# Removing punctuation

## why remove punctuation ?

The main reason to separate punctuation by spacing in a sentence is to get a vector representation of words. 

BERT can handle punctuation, smileys etc. Of course, smileys contribute a lot to sentiment analysis. So, don't remove them.

#### Does punctuation affect BERT?
Our findings can be broadly summarized as follows: (1) irrelevant changes in punctuation are correctly ignored by the recent transformer models (BERT) while older RNN-based mod- els were sensitive to them.

In [1]:
import re

In [2]:
s = "string. with.
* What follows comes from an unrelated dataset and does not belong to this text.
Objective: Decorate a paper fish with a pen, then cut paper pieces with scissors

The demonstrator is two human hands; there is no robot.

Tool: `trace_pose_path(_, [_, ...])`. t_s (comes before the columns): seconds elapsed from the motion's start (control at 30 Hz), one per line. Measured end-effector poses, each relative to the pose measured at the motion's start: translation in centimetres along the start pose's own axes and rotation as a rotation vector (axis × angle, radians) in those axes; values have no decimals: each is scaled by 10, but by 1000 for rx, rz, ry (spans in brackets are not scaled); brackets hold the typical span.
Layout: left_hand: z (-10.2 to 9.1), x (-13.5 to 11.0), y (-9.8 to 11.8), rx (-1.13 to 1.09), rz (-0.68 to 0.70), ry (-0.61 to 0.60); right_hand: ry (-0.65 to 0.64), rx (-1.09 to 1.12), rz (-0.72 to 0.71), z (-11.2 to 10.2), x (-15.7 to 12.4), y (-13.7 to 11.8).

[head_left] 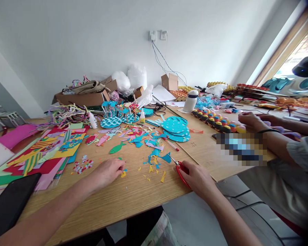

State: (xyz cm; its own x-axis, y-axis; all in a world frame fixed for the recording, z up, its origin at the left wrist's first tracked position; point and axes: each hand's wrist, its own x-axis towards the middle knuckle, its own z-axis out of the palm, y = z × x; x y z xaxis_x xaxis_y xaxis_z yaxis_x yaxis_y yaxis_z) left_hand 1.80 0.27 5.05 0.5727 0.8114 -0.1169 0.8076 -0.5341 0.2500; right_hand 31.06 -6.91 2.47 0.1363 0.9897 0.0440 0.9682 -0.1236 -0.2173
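Observation:
My left hand (108,172) rests on the wooden table (133,198), fingers curled down onto a small yellow paper scrap (123,174) at its fingertips. My right hand (196,177) is closed round the red handles of a pair of scissors (179,169), whose blades point up-left toward blue and yellow paper offcuts (156,158). A green paper fish (117,148) lies just beyond my left hand. Round blue paper discs (175,128) are stacked further back.
Sheets of coloured paper (38,153) pile up at the left, with a black tablet (11,203) on their near corner. Cardboard boxes (83,97), glue bottles and paper figures crowd the back. Another person's hands (251,121) work at the right beside painted egg-tray cups (217,121).

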Motion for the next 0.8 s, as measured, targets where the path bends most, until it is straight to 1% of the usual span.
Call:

Punctuation?"
s = re.sub(r'[^\w\s]','', s)

In [3]:
print(s)

string with Punctuation


# Using NLTK

In [4]:
import nltk

In [5]:
from nltk.tokenize import RegexpTokenizer

tokenizer = RegexpTokenizer(r'\w+')
tokenizer.tokenize('Eighty-seven miles to go, yet.  Onward!')

['Eighty', 'seven', 'miles', 'to', 'go', 'yet', 'Onward']

In [6]:
sentence  = "Think and wonder, wonder and think."

tokenizer = nltk.RegexpTokenizer(r"\w+")
new_words = tokenizer.tokenize(sentence)

print(new_words)

['Think', 'and', 'wonder', 'wonder', 'and', 'think']


# Stopwords
Stop words are a set of commonly used words in any language. For example, in English, “the”, “is” and “and”, would easily qualify as stop words.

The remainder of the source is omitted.